Copy the listing below in full, exactly as given.
··········
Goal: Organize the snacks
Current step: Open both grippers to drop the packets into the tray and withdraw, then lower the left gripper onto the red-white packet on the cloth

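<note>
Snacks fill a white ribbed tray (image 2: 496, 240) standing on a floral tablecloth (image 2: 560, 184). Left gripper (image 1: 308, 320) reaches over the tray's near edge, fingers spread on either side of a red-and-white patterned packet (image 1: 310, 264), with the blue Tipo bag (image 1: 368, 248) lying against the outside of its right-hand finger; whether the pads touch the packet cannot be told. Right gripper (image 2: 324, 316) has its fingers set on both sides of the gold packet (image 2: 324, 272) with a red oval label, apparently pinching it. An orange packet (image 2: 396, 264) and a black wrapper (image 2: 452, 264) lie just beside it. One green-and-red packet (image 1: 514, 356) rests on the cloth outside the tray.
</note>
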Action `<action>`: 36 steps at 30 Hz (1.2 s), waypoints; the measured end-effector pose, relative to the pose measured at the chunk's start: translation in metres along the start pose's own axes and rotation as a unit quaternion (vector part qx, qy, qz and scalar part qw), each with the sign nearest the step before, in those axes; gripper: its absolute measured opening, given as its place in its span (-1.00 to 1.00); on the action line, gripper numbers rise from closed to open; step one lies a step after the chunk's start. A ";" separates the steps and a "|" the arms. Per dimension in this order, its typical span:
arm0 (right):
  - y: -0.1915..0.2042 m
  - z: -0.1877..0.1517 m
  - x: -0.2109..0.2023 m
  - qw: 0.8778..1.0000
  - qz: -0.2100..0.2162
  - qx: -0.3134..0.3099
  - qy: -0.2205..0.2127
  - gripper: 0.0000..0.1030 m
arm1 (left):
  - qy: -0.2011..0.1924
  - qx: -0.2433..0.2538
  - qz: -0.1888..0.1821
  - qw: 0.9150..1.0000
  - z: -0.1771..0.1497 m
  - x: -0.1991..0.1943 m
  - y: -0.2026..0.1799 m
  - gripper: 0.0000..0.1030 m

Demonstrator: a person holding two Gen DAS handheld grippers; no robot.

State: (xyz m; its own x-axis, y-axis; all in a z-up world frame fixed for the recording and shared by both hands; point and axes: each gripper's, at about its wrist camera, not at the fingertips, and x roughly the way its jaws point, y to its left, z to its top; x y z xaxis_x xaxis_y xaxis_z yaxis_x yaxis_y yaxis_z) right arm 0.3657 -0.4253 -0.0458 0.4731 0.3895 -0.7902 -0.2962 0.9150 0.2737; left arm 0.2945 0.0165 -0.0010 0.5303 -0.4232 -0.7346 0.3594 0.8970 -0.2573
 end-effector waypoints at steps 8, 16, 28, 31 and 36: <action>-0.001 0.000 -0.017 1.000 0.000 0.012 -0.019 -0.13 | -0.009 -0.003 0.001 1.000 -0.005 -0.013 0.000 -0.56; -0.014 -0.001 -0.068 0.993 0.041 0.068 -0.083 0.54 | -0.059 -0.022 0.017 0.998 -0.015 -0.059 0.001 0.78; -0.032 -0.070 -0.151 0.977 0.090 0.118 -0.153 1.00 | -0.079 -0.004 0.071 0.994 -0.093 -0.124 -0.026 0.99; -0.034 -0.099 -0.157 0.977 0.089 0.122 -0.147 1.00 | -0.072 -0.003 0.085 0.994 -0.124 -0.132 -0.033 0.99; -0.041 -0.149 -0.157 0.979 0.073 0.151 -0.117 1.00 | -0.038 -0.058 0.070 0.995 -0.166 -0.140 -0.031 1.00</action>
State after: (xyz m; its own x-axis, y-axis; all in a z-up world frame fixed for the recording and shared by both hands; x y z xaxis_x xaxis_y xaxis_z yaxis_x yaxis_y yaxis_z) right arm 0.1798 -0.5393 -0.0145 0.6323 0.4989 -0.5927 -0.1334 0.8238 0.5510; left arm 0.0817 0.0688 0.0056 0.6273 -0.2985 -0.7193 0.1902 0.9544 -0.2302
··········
> **OUTPUT BELOW**
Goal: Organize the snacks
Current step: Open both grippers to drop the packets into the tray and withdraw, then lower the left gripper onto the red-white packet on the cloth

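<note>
Snacks fill a white ribbed tray (image 2: 496, 240) standing on a floral tablecloth (image 2: 560, 184). Left gripper (image 1: 308, 320) reaches over the tray's near edge, fingers spread on either side of a red-and-white patterned packet (image 1: 310, 264), with the blue Tipo bag (image 1: 368, 248) lying against the outside of its right-hand finger; whether the pads touch the packet cannot be told. Right gripper (image 2: 324, 316) has its fingers set on both sides of the gold packet (image 2: 324, 272) with a red oval label, apparently pinching it. An orange packet (image 2: 396, 264) and a black wrapper (image 2: 452, 264) lie just beside it. One green-and-red packet (image 1: 514, 356) rests on the cloth outside the tray.
</note>
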Action `<action>`: 36 steps at 30 Hz (1.2 s), waypoints; the measured end-effector pose, relative to the pose measured at the chunk's start: translation in metres along the start pose's own axes and rotation as a unit quaternion (vector part qx, qy, qz and scalar part qw), each with the sign nearest the step before, in those axes; gripper: its absolute measured opening, given as its place in its span (-1.00 to 1.00); on the action line, gripper numbers rise from closed to open; step one lies a step after the chunk's start. A ";" separates the steps and a "|" the arms. Per dimension in this order, its typical span:
arm0 (right):
  - y: -0.1915..0.2042 m
  - z: -0.1877..0.1517 m
  - x: -0.2109..0.2023 m
  - qw: 0.8778..1.0000
  - qz: -0.2100..0.2162
  - qx: -0.3134..0.3099
  - qy: -0.2205..0.2127
  - gripper: 0.0000..0.1030 m
arm1 (left):
  - qy: -0.2011..0.1924
  - qx: -0.2433..0.2538
  - qz: -0.1888..0.1821
  - qw: 0.9150..1.0000
  - z: -0.1771..0.1497 m
  - x: -0.1991..0.1943 m
  - y: -0.2026..0.1799 m
  - gripper: 0.0000..0.1030 m

Demonstrator: a person holding two Gen DAS handheld grippers; no robot.

State: (xyz m; its own x-axis, y-axis; all in a z-up world frame fixed for the recording and shared by both hands; point and axes: each gripper's, at about its wrist camera, not at the fingertips, and x roughly the way its jaws point, y to its left, z to its top; x y z xaxis_x xaxis_y xaxis_z yaxis_x yaxis_y yaxis_z) right arm 0.3657 -0.4253 -0.0458 0.4731 0.3895 -0.7902 -0.2962 0.9150 0.2737; left arm 0.2945 0.0165 -0.0010 0.5303 -0.4232 -0.7346 0.3594 0.8970 -0.2573
 end-effector waypoints at steps 8, 16, 28, 31 and 36: <action>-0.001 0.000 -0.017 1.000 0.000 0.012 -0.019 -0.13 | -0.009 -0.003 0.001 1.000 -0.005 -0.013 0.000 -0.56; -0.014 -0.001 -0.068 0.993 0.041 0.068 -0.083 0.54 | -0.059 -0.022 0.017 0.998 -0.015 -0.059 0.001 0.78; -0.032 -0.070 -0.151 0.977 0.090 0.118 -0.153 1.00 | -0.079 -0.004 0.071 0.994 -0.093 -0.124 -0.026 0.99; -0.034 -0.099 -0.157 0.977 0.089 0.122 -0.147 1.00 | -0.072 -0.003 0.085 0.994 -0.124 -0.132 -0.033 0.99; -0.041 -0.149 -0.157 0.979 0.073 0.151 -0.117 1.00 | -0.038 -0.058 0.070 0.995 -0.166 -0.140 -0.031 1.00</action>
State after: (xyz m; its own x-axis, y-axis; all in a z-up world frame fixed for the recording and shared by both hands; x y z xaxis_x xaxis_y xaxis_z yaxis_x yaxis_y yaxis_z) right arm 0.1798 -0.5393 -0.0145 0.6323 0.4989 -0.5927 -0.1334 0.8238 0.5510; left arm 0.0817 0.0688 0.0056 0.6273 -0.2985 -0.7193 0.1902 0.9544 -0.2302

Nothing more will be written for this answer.